What this task involves: Transcribe every line below exactly; no image goes into the output.
____ Dataset extract
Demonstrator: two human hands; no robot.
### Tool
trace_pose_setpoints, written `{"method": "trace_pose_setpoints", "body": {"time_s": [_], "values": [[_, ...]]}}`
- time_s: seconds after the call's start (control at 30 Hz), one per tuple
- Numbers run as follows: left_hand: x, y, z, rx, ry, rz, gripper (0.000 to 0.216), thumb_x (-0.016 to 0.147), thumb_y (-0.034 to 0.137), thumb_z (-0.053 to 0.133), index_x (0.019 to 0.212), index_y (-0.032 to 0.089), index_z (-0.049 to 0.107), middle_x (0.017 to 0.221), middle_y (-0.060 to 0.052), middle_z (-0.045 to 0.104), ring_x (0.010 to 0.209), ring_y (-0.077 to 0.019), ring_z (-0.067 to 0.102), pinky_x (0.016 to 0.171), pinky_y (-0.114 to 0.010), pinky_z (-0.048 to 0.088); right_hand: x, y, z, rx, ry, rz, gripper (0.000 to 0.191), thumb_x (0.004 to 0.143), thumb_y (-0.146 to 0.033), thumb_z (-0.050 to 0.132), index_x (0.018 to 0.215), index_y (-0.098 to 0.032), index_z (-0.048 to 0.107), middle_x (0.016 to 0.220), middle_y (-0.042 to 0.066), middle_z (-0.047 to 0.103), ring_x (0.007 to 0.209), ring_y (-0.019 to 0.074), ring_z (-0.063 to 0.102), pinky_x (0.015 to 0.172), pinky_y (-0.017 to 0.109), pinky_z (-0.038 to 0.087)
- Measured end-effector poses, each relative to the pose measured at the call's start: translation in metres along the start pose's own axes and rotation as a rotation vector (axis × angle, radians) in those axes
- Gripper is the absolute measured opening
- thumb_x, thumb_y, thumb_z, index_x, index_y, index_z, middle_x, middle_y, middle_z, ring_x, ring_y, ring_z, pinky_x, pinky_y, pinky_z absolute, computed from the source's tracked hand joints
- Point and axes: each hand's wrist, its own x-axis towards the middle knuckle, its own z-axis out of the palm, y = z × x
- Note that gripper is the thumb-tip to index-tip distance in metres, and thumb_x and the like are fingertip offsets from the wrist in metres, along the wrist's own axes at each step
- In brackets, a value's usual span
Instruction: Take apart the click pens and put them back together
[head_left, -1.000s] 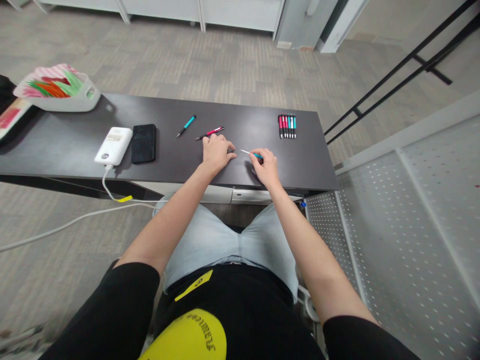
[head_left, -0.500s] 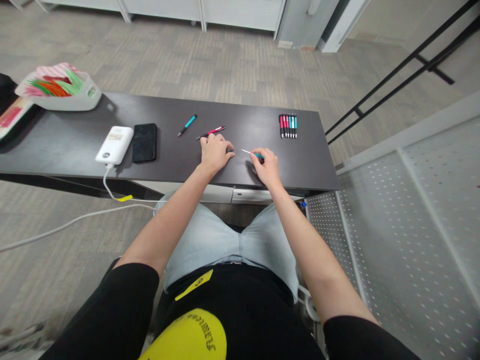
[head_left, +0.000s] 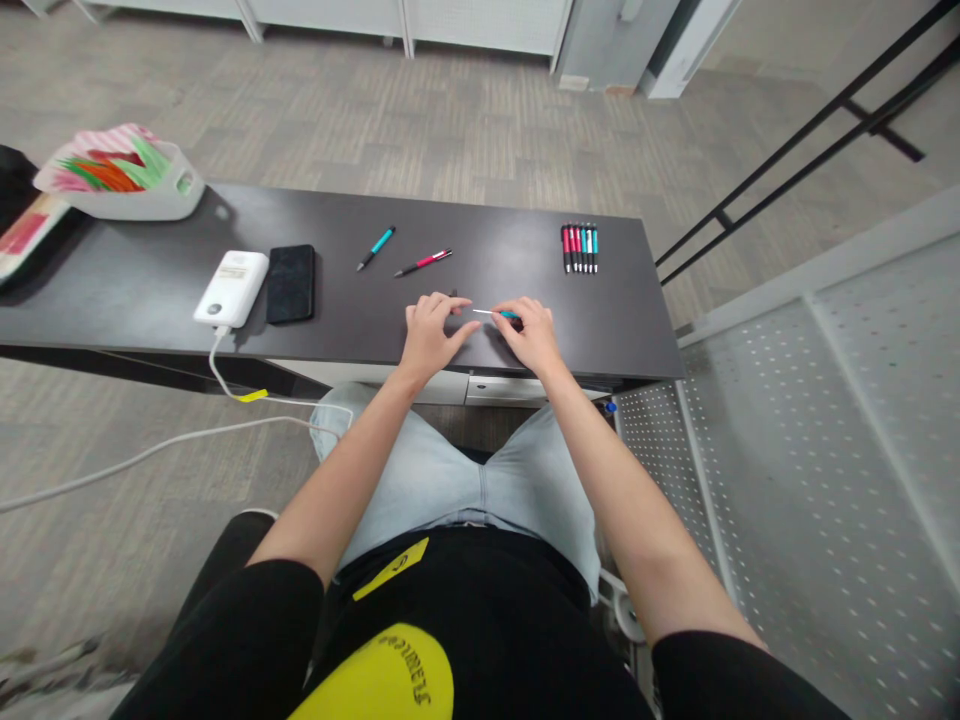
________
Task result:
Demonstrator: two human hands; no robot.
### Tool
trace_pose_setpoints, written `{"method": "trace_pose_setpoints", "body": {"time_s": [_], "values": [[_, ...]]}}`
- time_s: seconds after the call's start (control at 30 Hz), one per tuple
- Numbers run as follows: left_hand: x, y, z, rx, ry, rz, gripper (0.000 to 0.216), thumb_x (-0.016 to 0.147), thumb_y (-0.034 to 0.137), thumb_z (-0.053 to 0.133), index_x (0.019 to 0.212), index_y (-0.032 to 0.089), index_z (-0.049 to 0.107), middle_x (0.017 to 0.221), middle_y (-0.060 to 0.052), middle_z (-0.045 to 0.104), ring_x (0.010 to 0.209), ring_y (-0.077 to 0.019), ring_z (-0.067 to 0.102), pinky_x (0.016 to 0.171), pinky_y (-0.114 to 0.010), pinky_z (-0.048 to 0.088); right_hand: x, y, z, rx, ry, rz, gripper (0.000 to 0.191), thumb_x (0.004 to 0.143), thumb_y (-0.146 to 0.033), thumb_z (-0.050 to 0.132), index_x (0.018 to 0.215), index_y (-0.098 to 0.032), index_z (-0.048 to 0.107), middle_x (0.016 to 0.220), middle_y (-0.042 to 0.066), middle_z (-0.047 to 0.103), ring_x (0.007 to 0.209), ring_y (-0.019 to 0.074), ring_z (-0.063 to 0.102), pinky_x (0.015 to 0.172), pinky_y (-0.017 to 0.109), pinky_z (-0.038 to 0.087)
- Measured end-effector poses, each relative to the pose measured at the call's start: translation in metres along the start pose's own axes and rotation as a rotation vector (axis × angle, radians) in those axes
- Gripper is the absolute measured opening
- thumb_x, thumb_y, thumb_z, index_x, index_y, index_z, middle_x, middle_y, middle_z, ring_x, ring_y, ring_z, pinky_x, pinky_y, pinky_z absolute, computed from the source's tracked hand joints
- Point and axes: each hand's wrist, its own x-axis towards the middle knuckle, its own z-axis out of the palm, y = z × x
- Note that gripper is the thumb-tip to index-tip distance in metres, and thumb_x and the like are fingertip offsets from the wrist in metres, along the wrist's own axes at each step
- In brackets, a value's usual span
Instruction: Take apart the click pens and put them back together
[head_left, -1.000s] 
[head_left, -0.500s] 
[head_left, +0.000s] 

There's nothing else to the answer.